■ **To do**
Top to bottom, every record is to be copied word for word.

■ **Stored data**
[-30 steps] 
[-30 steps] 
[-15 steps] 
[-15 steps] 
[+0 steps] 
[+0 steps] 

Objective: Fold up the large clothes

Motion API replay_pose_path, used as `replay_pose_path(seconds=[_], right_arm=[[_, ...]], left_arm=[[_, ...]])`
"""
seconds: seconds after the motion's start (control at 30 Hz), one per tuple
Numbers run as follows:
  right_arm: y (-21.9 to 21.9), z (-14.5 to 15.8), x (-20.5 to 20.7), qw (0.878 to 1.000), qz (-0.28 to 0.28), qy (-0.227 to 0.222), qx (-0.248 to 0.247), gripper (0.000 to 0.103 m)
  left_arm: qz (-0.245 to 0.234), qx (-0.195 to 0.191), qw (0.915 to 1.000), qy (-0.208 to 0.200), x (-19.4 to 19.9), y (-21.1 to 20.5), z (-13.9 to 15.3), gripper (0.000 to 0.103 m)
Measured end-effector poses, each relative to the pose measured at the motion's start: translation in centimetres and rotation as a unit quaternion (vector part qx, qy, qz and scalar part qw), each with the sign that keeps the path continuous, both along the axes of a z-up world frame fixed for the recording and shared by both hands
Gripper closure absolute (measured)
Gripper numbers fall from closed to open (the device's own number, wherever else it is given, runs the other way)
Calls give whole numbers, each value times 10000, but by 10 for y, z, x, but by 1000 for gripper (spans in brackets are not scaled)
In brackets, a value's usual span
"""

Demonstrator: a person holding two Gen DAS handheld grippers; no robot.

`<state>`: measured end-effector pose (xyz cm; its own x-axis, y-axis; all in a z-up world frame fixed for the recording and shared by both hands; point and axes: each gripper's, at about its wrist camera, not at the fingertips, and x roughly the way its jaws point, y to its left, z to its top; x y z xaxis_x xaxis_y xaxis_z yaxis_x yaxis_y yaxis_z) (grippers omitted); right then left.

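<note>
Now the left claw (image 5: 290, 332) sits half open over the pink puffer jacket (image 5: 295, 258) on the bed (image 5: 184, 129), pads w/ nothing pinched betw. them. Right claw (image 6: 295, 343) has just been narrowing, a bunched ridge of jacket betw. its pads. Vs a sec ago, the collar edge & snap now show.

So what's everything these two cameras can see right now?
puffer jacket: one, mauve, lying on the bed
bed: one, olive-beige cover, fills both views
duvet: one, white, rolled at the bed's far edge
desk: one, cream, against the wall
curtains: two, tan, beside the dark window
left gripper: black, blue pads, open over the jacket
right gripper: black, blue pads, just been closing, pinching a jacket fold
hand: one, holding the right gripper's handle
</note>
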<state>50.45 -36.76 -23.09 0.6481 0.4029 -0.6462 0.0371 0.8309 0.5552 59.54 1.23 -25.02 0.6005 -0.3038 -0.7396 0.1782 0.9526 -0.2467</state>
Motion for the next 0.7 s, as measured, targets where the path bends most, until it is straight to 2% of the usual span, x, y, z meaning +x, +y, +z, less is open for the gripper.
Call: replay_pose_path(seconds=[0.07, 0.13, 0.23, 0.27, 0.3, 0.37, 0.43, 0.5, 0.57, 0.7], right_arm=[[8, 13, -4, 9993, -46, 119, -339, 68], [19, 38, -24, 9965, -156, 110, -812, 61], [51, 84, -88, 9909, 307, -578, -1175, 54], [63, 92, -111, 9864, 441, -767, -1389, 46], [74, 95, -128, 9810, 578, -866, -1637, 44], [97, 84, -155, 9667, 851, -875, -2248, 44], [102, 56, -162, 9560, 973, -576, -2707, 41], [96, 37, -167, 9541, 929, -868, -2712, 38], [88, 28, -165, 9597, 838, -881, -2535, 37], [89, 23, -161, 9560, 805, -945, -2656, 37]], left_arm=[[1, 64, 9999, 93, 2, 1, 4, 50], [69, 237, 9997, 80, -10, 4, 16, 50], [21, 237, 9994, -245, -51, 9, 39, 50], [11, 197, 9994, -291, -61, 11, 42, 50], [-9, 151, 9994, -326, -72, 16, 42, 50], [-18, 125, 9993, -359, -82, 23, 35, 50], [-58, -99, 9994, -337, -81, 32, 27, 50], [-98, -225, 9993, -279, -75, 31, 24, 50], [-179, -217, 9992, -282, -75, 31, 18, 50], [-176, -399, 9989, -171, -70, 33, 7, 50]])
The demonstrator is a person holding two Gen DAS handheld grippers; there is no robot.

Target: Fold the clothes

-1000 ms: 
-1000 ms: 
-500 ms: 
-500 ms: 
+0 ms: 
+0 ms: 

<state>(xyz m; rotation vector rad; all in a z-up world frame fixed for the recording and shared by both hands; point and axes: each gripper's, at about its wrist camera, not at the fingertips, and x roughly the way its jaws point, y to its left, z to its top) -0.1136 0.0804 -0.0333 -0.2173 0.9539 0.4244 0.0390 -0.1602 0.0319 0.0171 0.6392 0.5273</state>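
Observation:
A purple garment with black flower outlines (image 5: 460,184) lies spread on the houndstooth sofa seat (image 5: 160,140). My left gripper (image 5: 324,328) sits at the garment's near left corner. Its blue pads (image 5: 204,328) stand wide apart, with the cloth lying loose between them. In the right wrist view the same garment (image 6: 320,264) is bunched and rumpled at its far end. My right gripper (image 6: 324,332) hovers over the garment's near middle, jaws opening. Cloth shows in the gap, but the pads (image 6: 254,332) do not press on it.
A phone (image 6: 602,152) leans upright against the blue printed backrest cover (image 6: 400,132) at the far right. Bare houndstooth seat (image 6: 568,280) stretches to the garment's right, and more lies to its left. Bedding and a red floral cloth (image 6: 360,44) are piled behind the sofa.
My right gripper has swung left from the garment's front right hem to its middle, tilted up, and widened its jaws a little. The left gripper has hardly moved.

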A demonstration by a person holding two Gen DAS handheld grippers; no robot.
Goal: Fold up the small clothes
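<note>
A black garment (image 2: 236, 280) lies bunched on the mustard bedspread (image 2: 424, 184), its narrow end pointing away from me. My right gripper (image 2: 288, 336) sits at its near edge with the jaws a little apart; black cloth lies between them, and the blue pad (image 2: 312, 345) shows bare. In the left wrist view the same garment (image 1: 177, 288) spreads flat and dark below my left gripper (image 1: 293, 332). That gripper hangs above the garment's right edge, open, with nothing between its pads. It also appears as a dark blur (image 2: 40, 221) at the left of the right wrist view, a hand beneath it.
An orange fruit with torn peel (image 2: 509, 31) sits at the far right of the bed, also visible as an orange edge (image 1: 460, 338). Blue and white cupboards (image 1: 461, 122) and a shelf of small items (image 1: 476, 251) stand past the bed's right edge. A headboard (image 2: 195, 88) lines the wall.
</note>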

■ **Exercise output**
[-30 steps] 
[-30 steps] 
[-15 steps] 
[-15 steps] 
[+0 steps] 
[+0 steps] 

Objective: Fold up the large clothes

Motion API replay_pose_path, used as `replay_pose_path(seconds=[_], right_arm=[[_, ...]], left_arm=[[_, ...]])`
"""
seconds: seconds after the motion's start (control at 30 Hz), one per tuple
Numbers run as follows:
  right_arm: y (-21.9 to 21.9), z (-14.5 to 15.8), x (-20.5 to 20.7), qw (0.878 to 1.000), qz (-0.28 to 0.28), qy (-0.227 to 0.222), qx (-0.248 to 0.247), gripper (0.000 to 0.103 m)
  left_arm: qz (-0.245 to 0.234), qx (-0.195 to 0.191), qw (0.915 to 1.000), qy (-0.208 to 0.200), x (-19.4 to 19.9), y (-21.1 to 20.5), z (-13.9 to 15.3), gripper (0.000 to 0.103 m)
Measured end-effector poses, each relative to the pose measured at the motion's start: translation in centimetres and rotation as a unit quaternion (vector part qx, qy, qz and scalar part qw), each with the sign that keeps the path continuous, both along the axes of a z-up world frame fixed for the recording and shared by both hands
Gripper closure absolute (measured)
Gripper numbers fall from closed to open (the device's own number, wherever else it is given, runs the other way)
Calls give whole numbers, each value times 10000, but by 10 for y, z, x, but by 1000 for gripper (spans in brackets are not scaled)
In brackets, a value's usual span
"""

Demonstrator: a person holding two Gen DAS handheld grippers; no robot.

`<state>`: measured end-effector pose (xyz cm; its own x-axis, y-axis; all in a z-up world frame fixed for the recording and shared by both hands; point and axes: each gripper's, at about its wrist camera, not at the fingertips, and x roughly the way its jaws point, y to its left, z to its top; x y z xaxis_x xaxis_y xaxis_z yaxis_x yaxis_y yaxis_z) (grippers omitted); right then left.

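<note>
Now the left claw (image 5: 290, 332) sits half open over the pink puffer jacket (image 5: 295, 258) on the bed (image 5: 184, 129), pads w/ nothing pinched betw. them. Right claw (image 6: 295, 343) has just been narrowing, a bunched ridge of jacket betw. its pads. Vs a sec ago, the collar edge & snap now show.

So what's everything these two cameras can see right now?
puffer jacket: one, mauve, lying on the bed
bed: one, olive-beige cover, fills both views
duvet: one, white, rolled at the bed's far edge
desk: one, cream, against the wall
curtains: two, tan, beside the dark window
left gripper: black, blue pads, open over the jacket
right gripper: black, blue pads, just been closing, pinching a jacket fold
hand: one, holding the right gripper's handle
</note>
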<state>50.45 -36.76 -23.09 0.6481 0.4029 -0.6462 0.0371 0.8309 0.5552 59.54 1.23 -25.02 0.6005 -0.3038 -0.7396 0.1782 0.9526 -0.2467</state>
Motion for the next 0.7 s, as measured, targets where the path bends most, until it is straight to 2% of the usual span, x, y, z meaning +x, +y, +z, less is open for the gripper.
Call: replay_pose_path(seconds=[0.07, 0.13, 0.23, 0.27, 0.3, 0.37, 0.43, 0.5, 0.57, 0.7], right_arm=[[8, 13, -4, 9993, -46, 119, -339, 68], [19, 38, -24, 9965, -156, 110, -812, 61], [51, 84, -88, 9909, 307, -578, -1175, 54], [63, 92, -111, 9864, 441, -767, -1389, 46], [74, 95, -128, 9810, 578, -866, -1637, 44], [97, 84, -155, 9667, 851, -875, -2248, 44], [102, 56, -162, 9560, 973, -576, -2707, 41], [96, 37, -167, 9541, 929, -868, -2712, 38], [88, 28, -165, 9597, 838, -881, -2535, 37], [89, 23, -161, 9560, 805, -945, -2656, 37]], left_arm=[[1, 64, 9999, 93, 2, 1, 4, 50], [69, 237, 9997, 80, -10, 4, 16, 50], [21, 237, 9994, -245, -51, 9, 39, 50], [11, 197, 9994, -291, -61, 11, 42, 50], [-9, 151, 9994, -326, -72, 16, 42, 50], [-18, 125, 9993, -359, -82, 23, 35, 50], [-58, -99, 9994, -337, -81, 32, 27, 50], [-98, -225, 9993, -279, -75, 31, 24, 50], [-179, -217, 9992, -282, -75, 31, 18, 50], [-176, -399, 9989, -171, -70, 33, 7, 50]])
The demonstrator is a person holding two Gen DAS handheld grippers; there is no robot.

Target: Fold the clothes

-1000 ms: 
-1000 ms: 
-500 ms: 
-500 ms: 
+0 ms: 
+0 ms: 

<state>(xyz m; rotation vector rad; all in a z-up world frame fixed for the recording and shared by both hands; point and axes: each gripper's, at about its wrist camera, not at the fingertips, and x roughly the way its jaws point, y to its left, z to its top) -0.1136 0.0804 -0.0333 -0.2173 0.9539 0.4244 0.0390 -0.1602 0.0319 0.0171 0.6392 0.5273</state>
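Observation:
A purple garment with black flower outlines (image 5: 460,184) lies spread on the houndstooth sofa seat (image 5: 160,140). My left gripper (image 5: 324,328) sits at the garment's near left corner. Its blue pads (image 5: 204,328) stand wide apart, with the cloth lying loose between them. In the right wrist view the same garment (image 6: 320,264) is bunched and rumpled at its far end. My right gripper (image 6: 324,332) hovers over the garment's near middle, jaws opening. Cloth shows in the gap, but the pads (image 6: 254,332) do not press on it.
A phone (image 6: 602,152) leans upright against the blue printed backrest cover (image 6: 400,132) at the far right. Bare houndstooth seat (image 6: 568,280) stretches to the garment's right, and more lies to its left. Bedding and a red floral cloth (image 6: 360,44) are piled behind the sofa.
My right gripper has swung left from the garment's front right hem to its middle, tilted up, and widened its jaws a little. The left gripper has hardly moved.
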
A demonstration by a person holding two Gen DAS handheld grippers; no robot.
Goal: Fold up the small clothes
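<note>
A black garment (image 2: 236, 280) lies bunched on the mustard bedspread (image 2: 424, 184), its narrow end pointing away from me. My right gripper (image 2: 288, 336) sits at its near edge with the jaws a little apart; black cloth lies between them, and the blue pad (image 2: 312, 345) shows bare. In the left wrist view the same garment (image 1: 177, 288) spreads flat and dark below my left gripper (image 1: 293, 332). That gripper hangs above the garment's right edge, open, with nothing between its pads. It also appears as a dark blur (image 2: 40, 221) at the left of the right wrist view, a hand beneath it.
An orange fruit with torn peel (image 2: 509, 31) sits at the far right of the bed, also visible as an orange edge (image 1: 460, 338). Blue and white cupboards (image 1: 461, 122) and a shelf of small items (image 1: 476, 251) stand past the bed's right edge. A headboard (image 2: 195, 88) lines the wall.
</note>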

Work on this exercise is finished, so nothing remains.